Кессаа проснулась, открыла глаза, удивившись тишине и до странности яркому свету, падающему в башню из высоких бойниц. Угли в очаге едва тлели, но холод не успел проникнуть внутрь. Кессаа оглянулась и вздрогнула, увидев торчащий в заскорузлом полене нож. На мгновение ей показалось, что это голова Зиди валяется в куче приготовленных для растопки дров. Она торопливо подтянула затекшие ноги, сбросила накрывающую ее овчину и, морщась от собственной неуклюжести, толкнула железную дверь.
Небольшую, вряд ли больше сотни шагов поперек, опушку окружали величественные, тщательно, вплоть до самой тонкой ветви и последней иголки закутанные в снег лесные великаны, но на самой поляне вокруг приземистой башни снега вовсе не было. Не менее сотни коней и столько же воинов в непривычной кожаной одежде вытоптали его до зеленой, не успевшей вымерзнуть травы. И самое удивительное, что и лошади и люди беспрерывно что-то делали – пили и ели, спешили с одного края поляны на другой и топтались на месте, размахивали руками и мотали головами, всхрапывали и переговаривались, закусывали упряжь и проверяли оружие, но все это происходило почти в полной тишине. Во всяком случае, звуки леса не заглушались. Вот ухнула с распрямляющейся ветви тяжелая шапка снега, вот застучал где-то вдалеке в сухой ствол неизвестный лесной житель, затренькал с другой стороны заунывную песню какой-то птах, зашуршал и замяукал в кронах невидимый зимний охотник.
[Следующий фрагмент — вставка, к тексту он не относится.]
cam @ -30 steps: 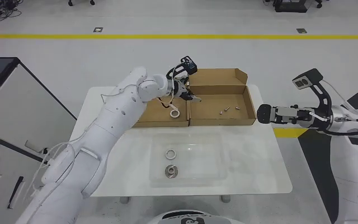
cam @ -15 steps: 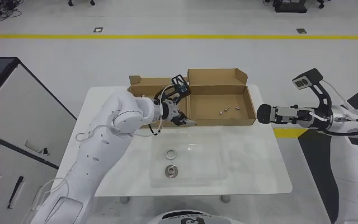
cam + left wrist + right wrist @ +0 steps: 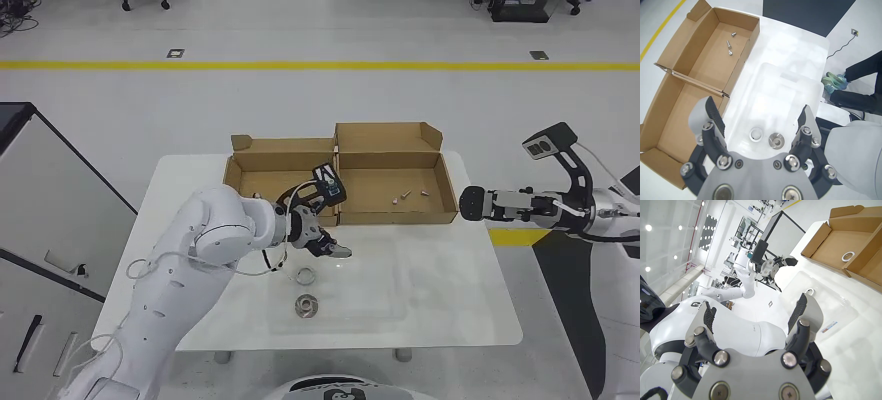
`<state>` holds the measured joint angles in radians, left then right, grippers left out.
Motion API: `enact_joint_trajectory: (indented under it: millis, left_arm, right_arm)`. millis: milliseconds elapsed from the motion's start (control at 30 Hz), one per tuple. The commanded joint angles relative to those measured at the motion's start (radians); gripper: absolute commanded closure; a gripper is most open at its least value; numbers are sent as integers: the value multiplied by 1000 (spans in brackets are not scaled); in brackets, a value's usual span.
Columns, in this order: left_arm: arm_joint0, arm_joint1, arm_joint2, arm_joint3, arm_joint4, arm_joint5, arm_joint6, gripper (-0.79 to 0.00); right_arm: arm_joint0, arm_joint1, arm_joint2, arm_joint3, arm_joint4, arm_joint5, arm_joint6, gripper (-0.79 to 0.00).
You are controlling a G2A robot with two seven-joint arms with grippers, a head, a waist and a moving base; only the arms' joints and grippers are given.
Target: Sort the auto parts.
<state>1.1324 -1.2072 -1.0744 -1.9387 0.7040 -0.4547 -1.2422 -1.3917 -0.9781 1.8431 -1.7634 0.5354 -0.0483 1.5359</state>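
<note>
Top view has the left claw (image 3: 336,250) hanging over the counter (image 3: 455,300), above the clear tray's (image 3: 385,295) far left corner and just on the near side of the two cardboard boxes. Its fingers (image 3: 714,111) are spread wide with nothing between them. From the left wrist view, a white ring (image 3: 756,134) and a flanged metal part (image 3: 776,141) lie side by side on the tray floor below this claw, close together but not touching. In the top view the flanged part (image 3: 305,306) sits nearer the robot than the claw does. Beyond the claw stands the left box (image 3: 270,170), and the right wrist view shows one white ring (image 3: 847,256) lying flat on that box's floor. The right box (image 3: 390,150) touches it along a shared wall, off to the claw's right, and it holds three small bolts (image 3: 728,44) lying near one another. The right claw (image 3: 755,301) is also open wide and empty, held off the counter's right edge. It is level with the right box's end wall and well apart from the tray, with the left claw far across from it.
</note>
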Motion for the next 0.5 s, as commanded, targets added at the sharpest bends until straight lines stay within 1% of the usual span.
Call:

Кессаа спустилась по ступеням, поежилась от ощутимого морозца, с удивлением обнаружила, что серебристых сапог на ногах у нее уже нет, и пошла к заснеженным зарослям. Залезла по колени в сугроб, протиснулась в густой подлесок, оправилась, умылась пушистым снегом и побрела обратно, смутно предполагая, что и этот лес, и люди, и лошади не существуют наяву, а только снятся ей, чудом не обращаясь в кошмар.